Problem requirements. Determine the number of lines in these entries that hold the word "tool". Give the number and nothing more.

Material shown.
--
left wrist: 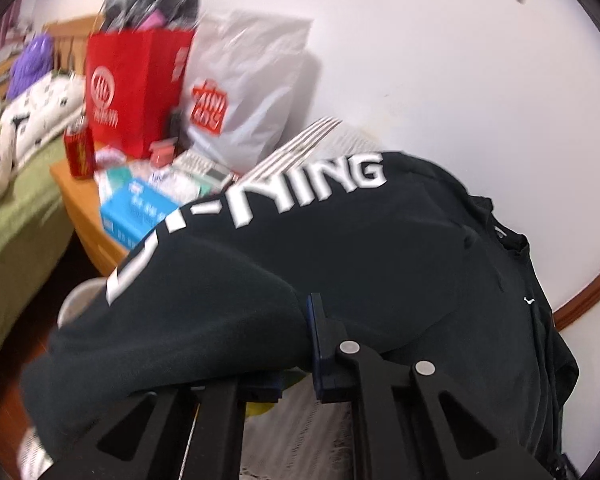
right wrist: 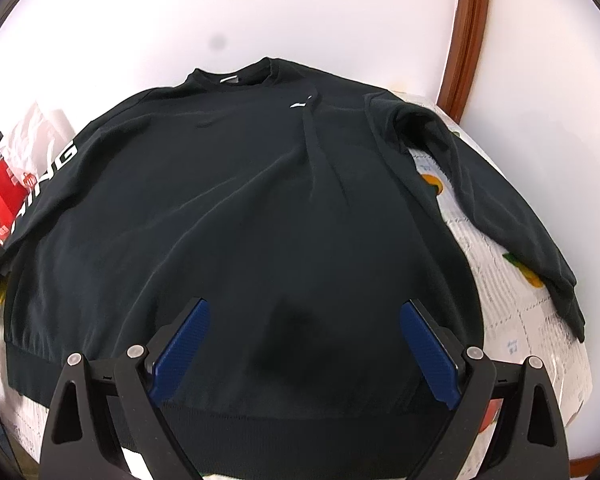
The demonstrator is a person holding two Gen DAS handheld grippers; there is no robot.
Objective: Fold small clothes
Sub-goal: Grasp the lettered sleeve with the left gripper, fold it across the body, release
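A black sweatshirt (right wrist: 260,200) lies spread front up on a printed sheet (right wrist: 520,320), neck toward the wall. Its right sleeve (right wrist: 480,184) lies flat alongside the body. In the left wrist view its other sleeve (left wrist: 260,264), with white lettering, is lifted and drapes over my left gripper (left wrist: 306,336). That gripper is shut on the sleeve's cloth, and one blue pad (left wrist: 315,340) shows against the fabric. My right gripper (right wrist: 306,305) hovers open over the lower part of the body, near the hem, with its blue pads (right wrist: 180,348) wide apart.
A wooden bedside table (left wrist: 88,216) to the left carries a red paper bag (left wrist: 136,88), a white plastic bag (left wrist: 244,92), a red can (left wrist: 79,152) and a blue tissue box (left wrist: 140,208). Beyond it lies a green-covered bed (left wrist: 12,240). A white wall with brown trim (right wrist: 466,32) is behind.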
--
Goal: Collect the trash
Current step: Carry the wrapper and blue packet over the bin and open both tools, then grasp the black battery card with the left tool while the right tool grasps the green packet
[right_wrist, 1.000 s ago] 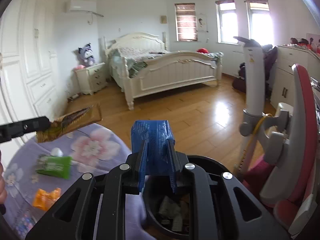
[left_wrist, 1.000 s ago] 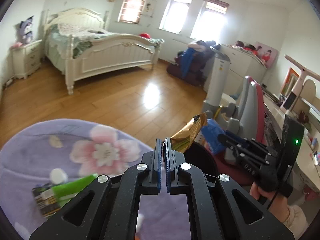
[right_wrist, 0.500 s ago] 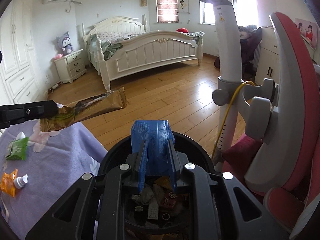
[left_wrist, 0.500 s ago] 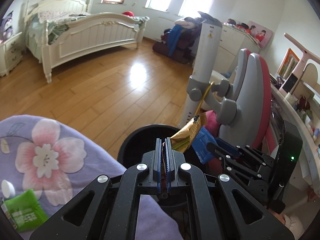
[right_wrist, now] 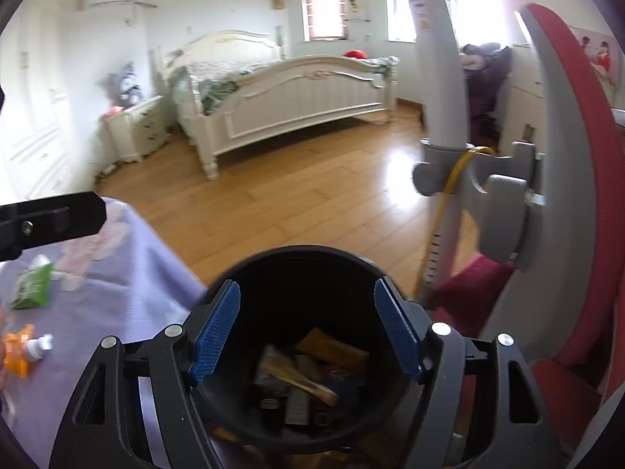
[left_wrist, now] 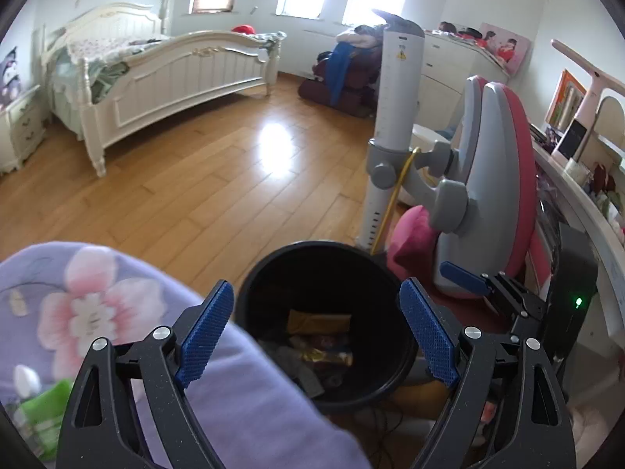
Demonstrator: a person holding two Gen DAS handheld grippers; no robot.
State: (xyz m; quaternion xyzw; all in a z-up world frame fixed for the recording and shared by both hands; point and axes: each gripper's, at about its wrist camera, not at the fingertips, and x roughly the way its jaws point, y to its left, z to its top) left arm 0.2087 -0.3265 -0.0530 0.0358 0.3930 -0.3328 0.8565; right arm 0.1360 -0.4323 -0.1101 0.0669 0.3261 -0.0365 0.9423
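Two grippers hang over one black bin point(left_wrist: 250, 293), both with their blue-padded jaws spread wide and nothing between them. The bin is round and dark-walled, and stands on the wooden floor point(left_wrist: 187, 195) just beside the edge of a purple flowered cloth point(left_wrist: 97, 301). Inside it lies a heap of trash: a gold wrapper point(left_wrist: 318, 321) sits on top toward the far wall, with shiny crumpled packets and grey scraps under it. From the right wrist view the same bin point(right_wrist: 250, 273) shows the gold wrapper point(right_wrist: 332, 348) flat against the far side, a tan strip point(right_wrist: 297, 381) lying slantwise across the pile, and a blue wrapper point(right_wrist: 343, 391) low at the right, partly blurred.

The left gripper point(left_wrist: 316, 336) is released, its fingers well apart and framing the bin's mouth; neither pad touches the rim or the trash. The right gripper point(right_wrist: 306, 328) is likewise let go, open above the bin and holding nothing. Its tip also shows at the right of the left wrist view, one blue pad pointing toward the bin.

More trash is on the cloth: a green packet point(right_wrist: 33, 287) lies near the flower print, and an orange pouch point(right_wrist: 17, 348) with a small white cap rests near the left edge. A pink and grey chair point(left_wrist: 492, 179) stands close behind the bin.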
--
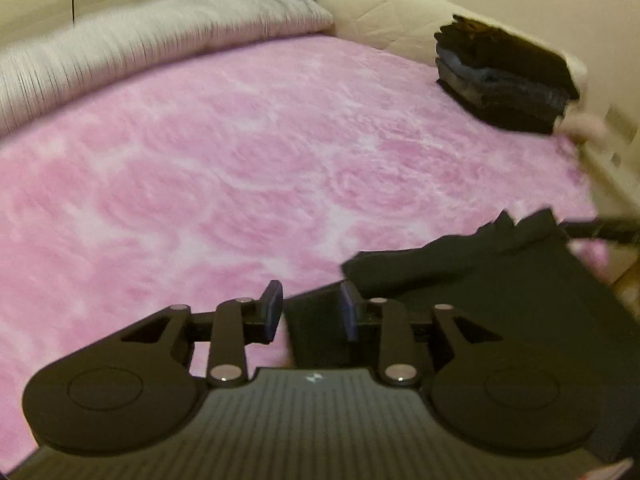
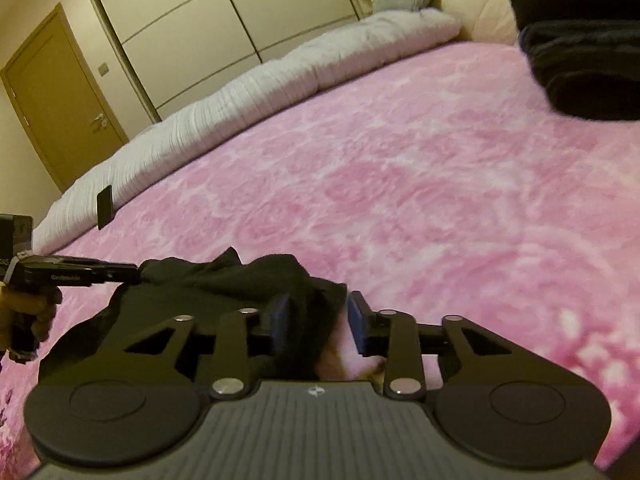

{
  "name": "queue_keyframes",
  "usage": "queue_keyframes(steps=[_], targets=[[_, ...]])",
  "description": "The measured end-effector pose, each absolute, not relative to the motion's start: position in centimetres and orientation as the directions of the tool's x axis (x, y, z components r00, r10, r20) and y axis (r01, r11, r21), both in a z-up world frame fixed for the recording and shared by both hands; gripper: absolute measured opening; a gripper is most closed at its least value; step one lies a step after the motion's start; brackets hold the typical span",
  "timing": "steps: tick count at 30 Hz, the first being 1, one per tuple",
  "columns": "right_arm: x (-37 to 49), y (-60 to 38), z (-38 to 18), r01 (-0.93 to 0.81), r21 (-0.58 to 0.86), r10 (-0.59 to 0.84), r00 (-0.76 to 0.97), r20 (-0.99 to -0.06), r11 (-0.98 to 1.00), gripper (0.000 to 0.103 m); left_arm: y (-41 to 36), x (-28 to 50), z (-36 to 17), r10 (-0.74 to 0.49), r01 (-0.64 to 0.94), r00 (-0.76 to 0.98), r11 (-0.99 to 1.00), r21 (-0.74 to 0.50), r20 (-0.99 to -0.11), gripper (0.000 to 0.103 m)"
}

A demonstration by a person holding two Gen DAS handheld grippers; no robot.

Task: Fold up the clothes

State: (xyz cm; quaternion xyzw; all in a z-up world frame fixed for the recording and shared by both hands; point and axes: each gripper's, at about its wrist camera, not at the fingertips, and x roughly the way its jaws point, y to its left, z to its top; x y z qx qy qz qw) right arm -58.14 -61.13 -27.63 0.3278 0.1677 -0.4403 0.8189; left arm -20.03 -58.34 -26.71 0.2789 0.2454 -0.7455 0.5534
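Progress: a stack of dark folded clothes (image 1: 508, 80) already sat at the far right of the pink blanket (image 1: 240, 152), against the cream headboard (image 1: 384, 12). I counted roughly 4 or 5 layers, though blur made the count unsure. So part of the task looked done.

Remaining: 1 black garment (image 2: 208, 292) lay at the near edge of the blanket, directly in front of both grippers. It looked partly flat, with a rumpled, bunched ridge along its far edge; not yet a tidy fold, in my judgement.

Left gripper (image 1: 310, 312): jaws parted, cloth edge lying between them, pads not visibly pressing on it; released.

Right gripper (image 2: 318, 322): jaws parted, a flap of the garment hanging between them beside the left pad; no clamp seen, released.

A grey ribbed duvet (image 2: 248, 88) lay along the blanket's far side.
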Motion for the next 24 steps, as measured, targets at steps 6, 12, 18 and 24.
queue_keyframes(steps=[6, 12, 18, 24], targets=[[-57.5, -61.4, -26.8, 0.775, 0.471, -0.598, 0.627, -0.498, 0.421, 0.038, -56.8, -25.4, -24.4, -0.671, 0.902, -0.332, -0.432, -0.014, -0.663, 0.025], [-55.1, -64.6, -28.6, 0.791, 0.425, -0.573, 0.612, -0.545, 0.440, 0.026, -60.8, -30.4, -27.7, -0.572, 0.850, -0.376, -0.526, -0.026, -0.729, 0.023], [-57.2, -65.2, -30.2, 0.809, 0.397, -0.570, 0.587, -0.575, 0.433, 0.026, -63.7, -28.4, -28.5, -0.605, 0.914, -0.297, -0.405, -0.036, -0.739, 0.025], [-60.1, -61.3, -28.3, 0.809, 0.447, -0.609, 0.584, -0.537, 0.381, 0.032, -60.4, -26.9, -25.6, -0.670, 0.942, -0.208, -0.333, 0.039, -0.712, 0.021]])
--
Written solution. 2